For now, the brothers are housed at St Mary's Retreat House in Santa Barbara, with the gracious welcome of the Holy Nativity Sisters. We anticipate that they will be there at least until the first of February. In the meantime we are exploring longer-term options for their housing. Several possibilities have emerged and we need to see what will work best for our life, our ministry and not least, for our now much-reduced finances.
The Mt Calvary site is now fenced off, as the law and the insurance companies require. When the insurance people tell us to go ahead it will be leveled. We are deeply appreciative of the many generous offers to help in the clean-up, but because of the nature of the fire, there really isn't anything left to clean up. The site will be bulldozed, and that is all that will happen for now.
In mid-January the Order's Council will meet with the Superior in Santa Barbara. The Council is an elected body of 5 life-professed brothers who assist the Superior in decision-making, and whose consent is required for most major decisions that are made between the yearly meetings of our Chapter (which is our annual business meeting). At the January meeting we expect to focus on the immediate needs of the Santa Barbara brothers and on issues concerning on-going housing and ministry for them. We expect to know more at that point about the terms of our insurance settlement and the implications of that. We also expect to make plans for the discussions that will take place at Chapter.
In June, Chapter will meet, probably here at West Park, though that isn't quite nailed down yet. Most of the brothers in the Order will be here, including the brothers from Canada and South Africa. At that point we are going to talk seriously about our future. You'll note that I didn't say "the future of Mt Calvary". We are going to need to talk about our whole community and what this fire means for where we are headed and how we want to get there. The future of our ministry on the West Coast and the use of our Santa Barbara property will certainly be an important focal point of the discussions, but we will have lots of wider issues to be looked at; things like who we are and what we want for the living of the monastic life in the future. It is beginning to dawn on us that we are not just at the end of something, but also at an important beginning, or at least at a major transition. I'm told that Rahm Emmanuel says: "You never want to waste a crisis." And we want to use this one well.
We are so grateful for all of the expressions of concern and offers of help. Right now, if you want to do something really important for us, you can pray for us in the next 6 months as we discern the meaning of this event and where God is calling us to be and what we are to do.
And of course this week we had Thanksgiving. It was a wonderful day which we shared, as always, with a nice group of friends and guests. Jim and Scott crafted a liturgy for the day and it included nice singing, a touch of incense, and a time for offering thanks, which was a very moving time when each of the brothers offered the thanks that was in his heart, and then the guests joined us in offering their thanks. Bernard said that he felt about a foot taller when it was over.
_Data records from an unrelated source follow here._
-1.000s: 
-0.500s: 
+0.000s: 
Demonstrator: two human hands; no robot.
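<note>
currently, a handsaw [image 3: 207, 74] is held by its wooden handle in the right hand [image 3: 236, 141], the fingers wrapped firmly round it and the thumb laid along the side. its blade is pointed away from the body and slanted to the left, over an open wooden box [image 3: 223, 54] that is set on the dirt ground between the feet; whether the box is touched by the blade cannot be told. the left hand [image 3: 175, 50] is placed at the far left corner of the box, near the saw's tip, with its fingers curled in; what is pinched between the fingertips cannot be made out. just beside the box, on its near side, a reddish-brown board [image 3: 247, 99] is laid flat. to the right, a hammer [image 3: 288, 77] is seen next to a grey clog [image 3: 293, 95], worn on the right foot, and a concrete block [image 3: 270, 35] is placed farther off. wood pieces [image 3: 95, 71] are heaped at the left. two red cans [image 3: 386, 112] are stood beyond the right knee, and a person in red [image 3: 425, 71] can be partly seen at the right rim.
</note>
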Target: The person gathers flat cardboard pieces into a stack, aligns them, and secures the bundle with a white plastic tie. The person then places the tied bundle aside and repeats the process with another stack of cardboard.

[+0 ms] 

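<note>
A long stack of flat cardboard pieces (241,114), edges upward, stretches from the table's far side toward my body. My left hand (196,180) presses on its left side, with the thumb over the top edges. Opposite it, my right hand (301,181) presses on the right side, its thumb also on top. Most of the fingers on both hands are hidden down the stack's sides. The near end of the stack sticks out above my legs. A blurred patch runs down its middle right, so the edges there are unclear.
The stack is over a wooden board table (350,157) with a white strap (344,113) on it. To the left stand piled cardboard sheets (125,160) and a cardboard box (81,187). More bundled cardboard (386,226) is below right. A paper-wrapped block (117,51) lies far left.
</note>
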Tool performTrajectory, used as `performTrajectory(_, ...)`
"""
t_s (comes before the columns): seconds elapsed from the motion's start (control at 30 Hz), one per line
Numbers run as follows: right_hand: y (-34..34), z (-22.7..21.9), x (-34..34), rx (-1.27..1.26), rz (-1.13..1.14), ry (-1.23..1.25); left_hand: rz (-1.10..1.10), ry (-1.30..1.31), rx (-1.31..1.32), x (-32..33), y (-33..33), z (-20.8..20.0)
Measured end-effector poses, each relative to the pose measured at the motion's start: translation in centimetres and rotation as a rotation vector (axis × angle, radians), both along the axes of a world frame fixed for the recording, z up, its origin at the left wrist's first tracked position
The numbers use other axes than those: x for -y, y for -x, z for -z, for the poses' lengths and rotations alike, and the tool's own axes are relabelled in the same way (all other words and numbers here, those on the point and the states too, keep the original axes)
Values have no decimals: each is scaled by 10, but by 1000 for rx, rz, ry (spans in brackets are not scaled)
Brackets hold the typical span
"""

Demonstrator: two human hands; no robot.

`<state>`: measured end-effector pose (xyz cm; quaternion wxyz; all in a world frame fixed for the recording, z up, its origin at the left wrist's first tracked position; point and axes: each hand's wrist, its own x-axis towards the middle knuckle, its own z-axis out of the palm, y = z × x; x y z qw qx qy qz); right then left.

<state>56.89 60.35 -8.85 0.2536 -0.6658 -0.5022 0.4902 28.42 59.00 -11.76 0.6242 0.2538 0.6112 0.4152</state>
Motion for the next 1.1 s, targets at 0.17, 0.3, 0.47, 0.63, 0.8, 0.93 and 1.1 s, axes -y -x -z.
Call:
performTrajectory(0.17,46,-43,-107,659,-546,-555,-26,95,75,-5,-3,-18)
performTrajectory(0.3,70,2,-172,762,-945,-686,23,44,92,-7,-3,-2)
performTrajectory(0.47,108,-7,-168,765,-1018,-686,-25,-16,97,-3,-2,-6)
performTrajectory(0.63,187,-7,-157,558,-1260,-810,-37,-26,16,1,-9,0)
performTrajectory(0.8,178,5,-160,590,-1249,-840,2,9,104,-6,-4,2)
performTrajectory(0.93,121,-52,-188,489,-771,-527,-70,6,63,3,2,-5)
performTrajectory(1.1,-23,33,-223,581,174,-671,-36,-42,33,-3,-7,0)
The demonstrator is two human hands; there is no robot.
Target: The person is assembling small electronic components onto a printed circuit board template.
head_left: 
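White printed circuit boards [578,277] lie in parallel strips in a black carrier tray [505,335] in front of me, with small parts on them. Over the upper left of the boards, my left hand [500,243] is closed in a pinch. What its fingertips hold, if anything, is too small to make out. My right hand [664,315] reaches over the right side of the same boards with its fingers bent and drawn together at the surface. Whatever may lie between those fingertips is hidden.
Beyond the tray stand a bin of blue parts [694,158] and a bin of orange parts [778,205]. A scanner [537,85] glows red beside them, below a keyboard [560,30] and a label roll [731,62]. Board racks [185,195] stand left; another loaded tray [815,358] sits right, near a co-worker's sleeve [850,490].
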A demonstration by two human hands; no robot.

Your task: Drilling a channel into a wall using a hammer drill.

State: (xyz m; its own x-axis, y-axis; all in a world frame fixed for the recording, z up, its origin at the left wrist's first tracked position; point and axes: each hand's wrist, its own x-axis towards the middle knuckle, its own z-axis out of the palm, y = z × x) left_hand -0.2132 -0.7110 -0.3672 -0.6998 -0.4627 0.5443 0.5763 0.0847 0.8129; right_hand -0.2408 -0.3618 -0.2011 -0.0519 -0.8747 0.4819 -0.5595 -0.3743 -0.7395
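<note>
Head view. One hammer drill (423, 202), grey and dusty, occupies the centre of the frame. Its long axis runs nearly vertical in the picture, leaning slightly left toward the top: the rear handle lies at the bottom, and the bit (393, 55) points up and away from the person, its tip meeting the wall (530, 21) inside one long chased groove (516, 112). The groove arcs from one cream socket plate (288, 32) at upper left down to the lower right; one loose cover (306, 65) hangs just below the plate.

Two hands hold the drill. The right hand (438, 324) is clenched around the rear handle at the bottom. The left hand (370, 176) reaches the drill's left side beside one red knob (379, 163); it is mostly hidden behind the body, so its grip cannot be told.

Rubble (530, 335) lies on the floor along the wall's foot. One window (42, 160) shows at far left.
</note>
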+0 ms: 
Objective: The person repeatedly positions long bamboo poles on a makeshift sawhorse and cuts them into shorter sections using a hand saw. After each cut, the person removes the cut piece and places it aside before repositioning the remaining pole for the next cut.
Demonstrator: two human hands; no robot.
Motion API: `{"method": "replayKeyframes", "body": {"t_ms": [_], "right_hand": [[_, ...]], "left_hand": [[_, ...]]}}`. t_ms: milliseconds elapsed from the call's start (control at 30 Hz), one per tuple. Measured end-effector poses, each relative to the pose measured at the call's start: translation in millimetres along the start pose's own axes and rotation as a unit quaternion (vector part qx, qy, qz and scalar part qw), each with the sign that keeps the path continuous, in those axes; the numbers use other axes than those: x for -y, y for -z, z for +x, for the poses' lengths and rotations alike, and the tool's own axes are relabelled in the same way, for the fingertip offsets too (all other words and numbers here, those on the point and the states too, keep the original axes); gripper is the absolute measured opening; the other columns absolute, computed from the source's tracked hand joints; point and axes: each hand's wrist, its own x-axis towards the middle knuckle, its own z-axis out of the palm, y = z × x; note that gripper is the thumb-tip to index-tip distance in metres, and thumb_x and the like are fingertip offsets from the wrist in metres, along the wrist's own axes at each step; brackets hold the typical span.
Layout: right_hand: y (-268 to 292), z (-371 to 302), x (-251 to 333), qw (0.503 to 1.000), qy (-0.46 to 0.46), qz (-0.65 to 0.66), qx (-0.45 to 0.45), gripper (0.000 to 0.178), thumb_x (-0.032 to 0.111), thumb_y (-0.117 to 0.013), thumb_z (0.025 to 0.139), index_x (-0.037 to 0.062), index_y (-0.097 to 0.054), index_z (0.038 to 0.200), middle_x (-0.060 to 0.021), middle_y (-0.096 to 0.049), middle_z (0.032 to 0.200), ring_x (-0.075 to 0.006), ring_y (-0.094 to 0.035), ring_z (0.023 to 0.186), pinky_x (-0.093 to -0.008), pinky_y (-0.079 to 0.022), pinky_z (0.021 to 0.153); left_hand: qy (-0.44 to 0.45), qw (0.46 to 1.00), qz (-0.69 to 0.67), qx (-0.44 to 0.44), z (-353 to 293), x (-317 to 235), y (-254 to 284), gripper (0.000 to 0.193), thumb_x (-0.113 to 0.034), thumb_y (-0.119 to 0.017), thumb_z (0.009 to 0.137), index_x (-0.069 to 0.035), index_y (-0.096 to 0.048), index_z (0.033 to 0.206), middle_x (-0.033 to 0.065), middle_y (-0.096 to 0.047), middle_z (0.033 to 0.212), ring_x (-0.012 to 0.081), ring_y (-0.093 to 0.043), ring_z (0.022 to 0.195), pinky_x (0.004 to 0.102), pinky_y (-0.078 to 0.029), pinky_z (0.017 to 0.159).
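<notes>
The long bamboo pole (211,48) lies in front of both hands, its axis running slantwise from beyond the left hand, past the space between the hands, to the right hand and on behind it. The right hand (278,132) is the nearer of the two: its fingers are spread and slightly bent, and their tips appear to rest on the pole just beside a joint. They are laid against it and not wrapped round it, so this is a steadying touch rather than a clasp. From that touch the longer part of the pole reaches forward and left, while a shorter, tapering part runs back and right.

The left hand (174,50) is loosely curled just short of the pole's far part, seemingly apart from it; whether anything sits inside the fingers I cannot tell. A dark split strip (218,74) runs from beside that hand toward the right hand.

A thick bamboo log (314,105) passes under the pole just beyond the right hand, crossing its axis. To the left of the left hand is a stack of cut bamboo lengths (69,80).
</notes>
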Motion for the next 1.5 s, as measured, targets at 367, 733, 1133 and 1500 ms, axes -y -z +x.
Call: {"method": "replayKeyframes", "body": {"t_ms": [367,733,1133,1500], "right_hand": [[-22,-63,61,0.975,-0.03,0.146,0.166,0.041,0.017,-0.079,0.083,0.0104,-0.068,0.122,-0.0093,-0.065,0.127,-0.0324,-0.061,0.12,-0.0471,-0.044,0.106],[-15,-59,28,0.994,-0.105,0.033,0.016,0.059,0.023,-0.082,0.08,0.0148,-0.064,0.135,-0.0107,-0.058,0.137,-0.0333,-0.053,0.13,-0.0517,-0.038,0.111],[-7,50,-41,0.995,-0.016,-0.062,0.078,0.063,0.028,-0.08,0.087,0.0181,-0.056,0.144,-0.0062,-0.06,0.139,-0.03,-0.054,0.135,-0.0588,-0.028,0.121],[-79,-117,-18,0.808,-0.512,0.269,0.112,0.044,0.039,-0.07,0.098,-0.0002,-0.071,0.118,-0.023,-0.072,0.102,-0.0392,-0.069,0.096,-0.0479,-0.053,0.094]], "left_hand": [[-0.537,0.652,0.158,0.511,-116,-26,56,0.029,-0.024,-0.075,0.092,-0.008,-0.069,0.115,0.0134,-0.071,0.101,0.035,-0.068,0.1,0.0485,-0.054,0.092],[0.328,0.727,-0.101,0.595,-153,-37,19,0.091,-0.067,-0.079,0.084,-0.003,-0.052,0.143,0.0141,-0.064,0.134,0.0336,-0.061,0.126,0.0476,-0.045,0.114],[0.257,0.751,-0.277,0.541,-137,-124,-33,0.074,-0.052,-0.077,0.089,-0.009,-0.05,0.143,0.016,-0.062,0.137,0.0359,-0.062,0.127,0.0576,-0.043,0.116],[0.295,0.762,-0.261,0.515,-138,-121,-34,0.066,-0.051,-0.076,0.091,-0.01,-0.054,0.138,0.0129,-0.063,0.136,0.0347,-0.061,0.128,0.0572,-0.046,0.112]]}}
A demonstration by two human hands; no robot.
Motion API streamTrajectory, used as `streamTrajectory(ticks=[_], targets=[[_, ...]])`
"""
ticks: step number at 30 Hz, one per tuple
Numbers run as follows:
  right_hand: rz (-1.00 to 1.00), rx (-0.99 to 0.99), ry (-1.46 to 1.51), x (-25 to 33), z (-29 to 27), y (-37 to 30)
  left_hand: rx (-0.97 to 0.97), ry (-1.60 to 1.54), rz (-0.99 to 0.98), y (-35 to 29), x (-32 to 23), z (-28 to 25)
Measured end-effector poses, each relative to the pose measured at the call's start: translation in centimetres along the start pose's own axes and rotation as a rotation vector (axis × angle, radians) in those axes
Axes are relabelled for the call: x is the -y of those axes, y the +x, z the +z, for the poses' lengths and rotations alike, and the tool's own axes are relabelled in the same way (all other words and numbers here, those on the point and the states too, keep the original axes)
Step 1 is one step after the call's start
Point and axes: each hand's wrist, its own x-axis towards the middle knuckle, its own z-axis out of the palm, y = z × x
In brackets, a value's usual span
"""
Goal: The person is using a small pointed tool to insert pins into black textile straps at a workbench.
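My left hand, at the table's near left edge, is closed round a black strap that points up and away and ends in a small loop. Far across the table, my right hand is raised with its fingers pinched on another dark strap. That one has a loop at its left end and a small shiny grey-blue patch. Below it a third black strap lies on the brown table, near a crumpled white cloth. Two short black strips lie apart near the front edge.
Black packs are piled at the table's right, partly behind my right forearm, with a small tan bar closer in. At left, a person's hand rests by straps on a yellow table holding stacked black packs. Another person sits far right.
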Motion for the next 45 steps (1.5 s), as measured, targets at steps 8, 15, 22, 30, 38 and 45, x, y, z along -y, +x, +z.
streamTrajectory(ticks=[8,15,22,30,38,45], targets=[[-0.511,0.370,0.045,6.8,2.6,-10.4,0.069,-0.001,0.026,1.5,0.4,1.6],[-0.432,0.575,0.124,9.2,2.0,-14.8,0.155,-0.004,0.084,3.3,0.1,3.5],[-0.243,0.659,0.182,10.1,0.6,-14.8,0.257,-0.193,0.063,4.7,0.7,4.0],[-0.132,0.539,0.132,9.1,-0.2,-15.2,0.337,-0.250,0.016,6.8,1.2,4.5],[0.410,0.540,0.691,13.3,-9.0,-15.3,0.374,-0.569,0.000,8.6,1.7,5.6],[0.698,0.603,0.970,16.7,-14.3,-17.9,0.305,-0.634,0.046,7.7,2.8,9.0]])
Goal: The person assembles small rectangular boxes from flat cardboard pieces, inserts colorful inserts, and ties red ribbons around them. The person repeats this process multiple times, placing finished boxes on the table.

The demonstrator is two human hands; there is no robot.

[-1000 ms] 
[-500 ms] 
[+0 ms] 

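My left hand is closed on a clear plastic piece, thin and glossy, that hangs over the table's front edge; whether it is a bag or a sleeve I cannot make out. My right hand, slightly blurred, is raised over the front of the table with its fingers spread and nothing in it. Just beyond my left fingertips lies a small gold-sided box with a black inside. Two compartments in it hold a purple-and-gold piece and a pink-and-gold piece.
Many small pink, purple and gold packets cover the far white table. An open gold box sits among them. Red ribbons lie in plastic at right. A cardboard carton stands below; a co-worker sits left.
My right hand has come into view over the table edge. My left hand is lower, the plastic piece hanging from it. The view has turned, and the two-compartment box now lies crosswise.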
Then came the Thanksgiving meal. We told Edward, our chef, to cut back on it somewhat, because we, like so many people at this time, are having to cut back significantly on our expenses. And, as we could have predicted, Edward cut back in the most elegant way imaginable, and the feast was a triumph. Afterwards one of our guests said to me: "I have never in my whole life gone back for a second helping of Brussels Sprouts until today."
But the best moment of Thanksgiving for me was in the evening, after supper, when I walked around outside for a bit and experienced a few moments of the intense and almost magical silence that sometimes comes to this spot on major civil holidays. It was so still: there was no traffic on the highways on either side of the river, no boat traffic, either. It was between the tides and the Hudson River had stilled as well, and its surface was a mirror that reflected not only the lights from the buildings on the other side but also the most brilliant of the stars, and that's something we don't often see. In that profound quiet and beauty was the promise not only of peace but of deep and vigorous life. It was a moment of knowing that God never forsakes us and that God's comfort and strength is there just in reaching out for it.
That is what I will take into the next few months as we begin to discover the path that we are now beginning to walk.